This code is free for use and I encourage others to use it for their projects. If you do I would love to see how you used it, shoot me an email or message if you're willing to share. Further, feel free to open up new issues for defects or new features. I can't promise to get to all of them, but I can try.
Formerly this program would scrape eBay automatically and compile statistics. However, eBay has added CAPTCHAs to their site which I will not attempt to break with proxies or automated solving. However, it is still very easy to get the XML manually and then this program will read through the XML, get the item details, and compile statistics for you. The steps are as follows:
1. Search eBay for whatever you are searching for
2. Make an XML folder in the same directory as this code
3. Inside that folder save the XML. I found it easiest to use Firefox => View Page Source => Copy into NotePad++ => Save (file name does not matter)
4. Run the script "run_manual_xml.py" where the parameter passed in has the same name as the folder
This program is built to scrape all sold item data from eBay for any particular item. It will save the data to an excel file and create a scatter plot of the sold prices by date along with the median plot line and trendline. Further if you enter in the MSRP, it will plot a line for that and the break even prices of scalpers (particularly relevant when this was written during the PS5, Zen 3, and Xbox Series X launch).
Note: If you need to do commercial research, make actual business decisions, etc... off of eBay data, I highly encourage you to use eBay's TeraPeaks instead. It goes back further in time, has more detail, is faster, and is officially supported, and as of mid-April, is free to use.
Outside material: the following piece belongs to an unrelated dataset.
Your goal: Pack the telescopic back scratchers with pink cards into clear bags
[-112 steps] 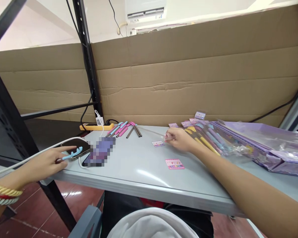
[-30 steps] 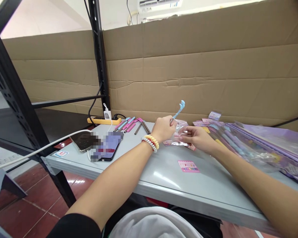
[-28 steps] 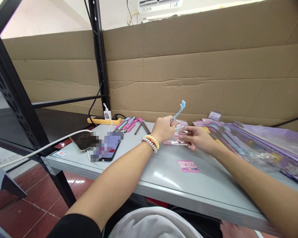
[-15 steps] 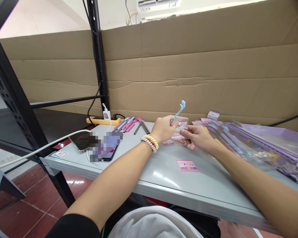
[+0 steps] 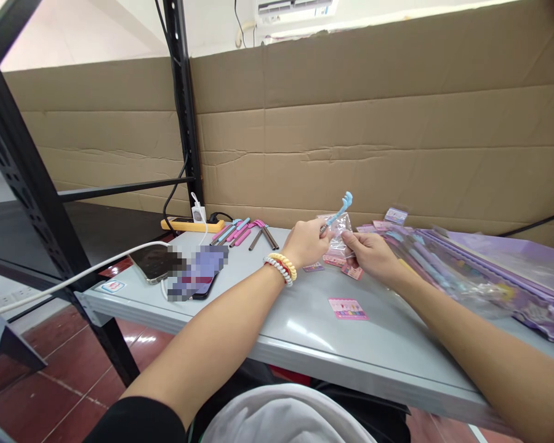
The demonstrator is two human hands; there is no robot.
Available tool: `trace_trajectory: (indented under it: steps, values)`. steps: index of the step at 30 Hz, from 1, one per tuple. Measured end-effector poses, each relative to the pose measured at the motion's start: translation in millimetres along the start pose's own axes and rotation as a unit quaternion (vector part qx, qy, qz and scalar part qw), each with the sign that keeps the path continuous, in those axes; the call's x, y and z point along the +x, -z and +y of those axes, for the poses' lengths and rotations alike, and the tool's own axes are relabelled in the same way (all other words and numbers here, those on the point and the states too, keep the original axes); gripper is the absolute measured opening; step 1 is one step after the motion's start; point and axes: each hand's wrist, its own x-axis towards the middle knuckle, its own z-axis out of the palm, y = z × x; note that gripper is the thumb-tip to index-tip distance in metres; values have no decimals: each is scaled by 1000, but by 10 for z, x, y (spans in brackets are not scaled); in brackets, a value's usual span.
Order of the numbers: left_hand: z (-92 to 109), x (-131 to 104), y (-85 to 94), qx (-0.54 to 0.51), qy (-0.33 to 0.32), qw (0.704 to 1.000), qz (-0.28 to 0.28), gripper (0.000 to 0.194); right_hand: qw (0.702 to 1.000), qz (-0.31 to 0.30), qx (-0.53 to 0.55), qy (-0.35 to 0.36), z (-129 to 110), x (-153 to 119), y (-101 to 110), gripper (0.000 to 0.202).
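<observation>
My left hand (image 5: 305, 242), with bead-like bracelets at the wrist, is closed on a back scratcher (image 5: 340, 209). Its light-blue, claw-shaped head points up and to the right; most of the rest is hidden in the fist. A clear plastic bag (image 5: 339, 237) is pinched between the thumb and fingers of my right hand (image 5: 369, 253). The scratcher's head overlaps the bag's upper part; I cannot tell whether it is inside. Below the hands lie small pink cards (image 5: 351, 271). Nearer to me, a single printed card (image 5: 348, 309) rests flat on the grey table (image 5: 300, 307).
Several pink and blue back scratchers (image 5: 235, 232) lie at the back left. Two phones (image 5: 154, 263) sit before a yellow power strip (image 5: 191, 226), with a white cable crossing. Bagged scratchers (image 5: 420, 252) and a purple package (image 5: 503, 258) cover the right. Cardboard (image 5: 373, 123) stands behind.
The blue scratcher head has shifted right and slightly down, toward the bag. My left hand has moved a little right with it. The bag now shows more upright between the hands.
</observation>
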Motion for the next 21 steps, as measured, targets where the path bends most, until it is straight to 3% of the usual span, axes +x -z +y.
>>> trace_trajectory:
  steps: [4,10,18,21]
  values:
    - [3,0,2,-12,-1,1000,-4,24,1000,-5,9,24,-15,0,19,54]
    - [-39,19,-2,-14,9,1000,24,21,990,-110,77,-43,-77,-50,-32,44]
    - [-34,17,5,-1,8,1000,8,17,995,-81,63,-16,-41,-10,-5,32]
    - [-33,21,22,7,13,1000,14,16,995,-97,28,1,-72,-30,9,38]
The code was used in a series of articles I wrote in late 2020 to early 2021:
- An analysis of the $82 million eBay Scalping Market for Xbox, PS5, AMD, and NVIDIA
- An analysis of the $6 million Zen 3 Scalping Market
- An analysis of the $62 million RTX 30 Series Scalping Market
- An analysis of the $4 million Big Navi/RDNA2 Scalping Market
- An analysis of the $80 million Xbox Series S/X Scalping Market
- An analysis of the $143 million PS5 Scalping Market
- An analysis of the UK £54 million PS5/Xbox and computer hardware Scalping Market
Examples:
- Create an Anaconda 3.8 python environment
- Install packages in environment.yml or requirements.txt
- By default the program is setup to allow for easy scraping of CPUs, GPUs, Consoles, and Motherboards
- There are a number of examples in run.py, see below for details on the main class and functions
- query: str - The query you want to search on eBay, e.g. 'RTX 3080'
- e_vars: EbayVariables - An instance of EbayVariables class that gets passed into the function.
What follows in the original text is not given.